Great additions. The most important contribution of Disrupting Class may have been the vivid pictures of the future. I'm also fond of the short piece by Bror Saxberg and Gerald Huff in EdNext: http://educationnext.org/full-immersion-2025/
But compared to all of these, I intentionally picked a shorter timeline of just a few years from now--an extension of existing practice with tools in development and not a prediction.

Steven Strull
4/7/2010

Greetings Tom - while I have no doubt this future is coming (indeed is probably already here) and I have chosen to embrace it, I can't help but wonder what the adults are doing. I'm not reading a lot about how kids, teachers, and other adults from the school and community will be interracting - learning from each other.
What lessons must be taught person to person? How will children and teachers organize themselves in schools? Will ed schools and other teacher preparation programs link coaching with teaching? What role will the adult or adults have in the lived experience of a wired student? What of judgement, empathy, experience, and equity?
And when we finally shed that 1950's classroom relic what will be the "important work" that children and teachers will do together?

Replies

Tom Vander Ark
4/7/2010

Great questions.

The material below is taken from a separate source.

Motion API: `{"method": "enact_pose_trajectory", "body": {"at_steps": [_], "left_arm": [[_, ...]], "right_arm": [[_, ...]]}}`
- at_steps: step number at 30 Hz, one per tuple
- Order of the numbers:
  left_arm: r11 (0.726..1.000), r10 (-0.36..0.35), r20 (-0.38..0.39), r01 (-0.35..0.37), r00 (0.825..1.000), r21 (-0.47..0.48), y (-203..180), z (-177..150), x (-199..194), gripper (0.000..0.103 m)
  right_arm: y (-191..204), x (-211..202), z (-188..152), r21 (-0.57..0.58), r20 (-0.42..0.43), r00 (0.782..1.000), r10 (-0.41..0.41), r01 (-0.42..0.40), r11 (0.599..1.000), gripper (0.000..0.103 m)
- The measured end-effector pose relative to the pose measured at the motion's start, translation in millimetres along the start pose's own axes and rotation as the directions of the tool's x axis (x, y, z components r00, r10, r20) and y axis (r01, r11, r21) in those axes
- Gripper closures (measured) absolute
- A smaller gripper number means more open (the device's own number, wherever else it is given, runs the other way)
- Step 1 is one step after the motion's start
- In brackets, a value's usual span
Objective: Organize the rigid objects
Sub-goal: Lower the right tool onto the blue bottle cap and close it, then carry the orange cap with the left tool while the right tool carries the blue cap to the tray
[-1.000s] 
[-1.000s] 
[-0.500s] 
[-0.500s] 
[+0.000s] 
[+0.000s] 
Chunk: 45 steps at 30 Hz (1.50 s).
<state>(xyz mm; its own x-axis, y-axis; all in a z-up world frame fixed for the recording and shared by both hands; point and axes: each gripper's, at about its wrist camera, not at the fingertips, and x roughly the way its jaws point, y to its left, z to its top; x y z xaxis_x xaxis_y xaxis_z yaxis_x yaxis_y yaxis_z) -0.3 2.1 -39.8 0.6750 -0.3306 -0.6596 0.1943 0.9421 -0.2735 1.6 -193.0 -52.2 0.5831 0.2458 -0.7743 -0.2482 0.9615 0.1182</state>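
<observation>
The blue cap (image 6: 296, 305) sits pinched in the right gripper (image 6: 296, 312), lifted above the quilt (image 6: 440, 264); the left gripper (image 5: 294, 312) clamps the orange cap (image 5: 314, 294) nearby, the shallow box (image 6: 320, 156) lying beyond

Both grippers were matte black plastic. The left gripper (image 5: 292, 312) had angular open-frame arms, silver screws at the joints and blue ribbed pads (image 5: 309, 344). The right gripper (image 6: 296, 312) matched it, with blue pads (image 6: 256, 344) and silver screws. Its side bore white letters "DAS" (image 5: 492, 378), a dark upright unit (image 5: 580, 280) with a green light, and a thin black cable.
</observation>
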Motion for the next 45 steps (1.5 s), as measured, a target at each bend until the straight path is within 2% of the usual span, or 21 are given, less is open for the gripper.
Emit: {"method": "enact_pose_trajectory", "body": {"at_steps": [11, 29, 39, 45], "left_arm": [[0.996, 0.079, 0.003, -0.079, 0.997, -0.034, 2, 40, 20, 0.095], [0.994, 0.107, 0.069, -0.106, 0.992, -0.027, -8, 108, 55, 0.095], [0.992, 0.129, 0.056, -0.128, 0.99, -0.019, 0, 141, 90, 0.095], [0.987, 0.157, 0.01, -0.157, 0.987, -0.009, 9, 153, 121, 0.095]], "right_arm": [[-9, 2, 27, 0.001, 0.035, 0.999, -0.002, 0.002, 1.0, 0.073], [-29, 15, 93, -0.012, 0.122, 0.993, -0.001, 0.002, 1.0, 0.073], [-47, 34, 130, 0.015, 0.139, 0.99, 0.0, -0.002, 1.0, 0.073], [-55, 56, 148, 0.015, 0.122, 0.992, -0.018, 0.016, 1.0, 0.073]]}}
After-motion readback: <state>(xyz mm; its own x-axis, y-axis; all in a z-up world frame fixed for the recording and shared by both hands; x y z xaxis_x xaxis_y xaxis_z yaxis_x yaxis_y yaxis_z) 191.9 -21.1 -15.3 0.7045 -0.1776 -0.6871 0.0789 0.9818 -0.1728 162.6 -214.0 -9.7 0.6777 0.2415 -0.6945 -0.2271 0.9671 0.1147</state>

These postcards are the student experience--there's obviously a host of learning professionals behind them including teachers, online teachers, advisors, mentors, tech specialists, content developers, etc.
Most kids will be in blended environments (online & onsite) because parents and kids appreciate the benefits. Onsite learning will remain particularly important for advisory & guidance, tutoring & mentoring, application & integration, and some seminars/solons.
With all the different blends, I think it will be important to link preparation/development to the format--network specific, like High Tech High's graduate school.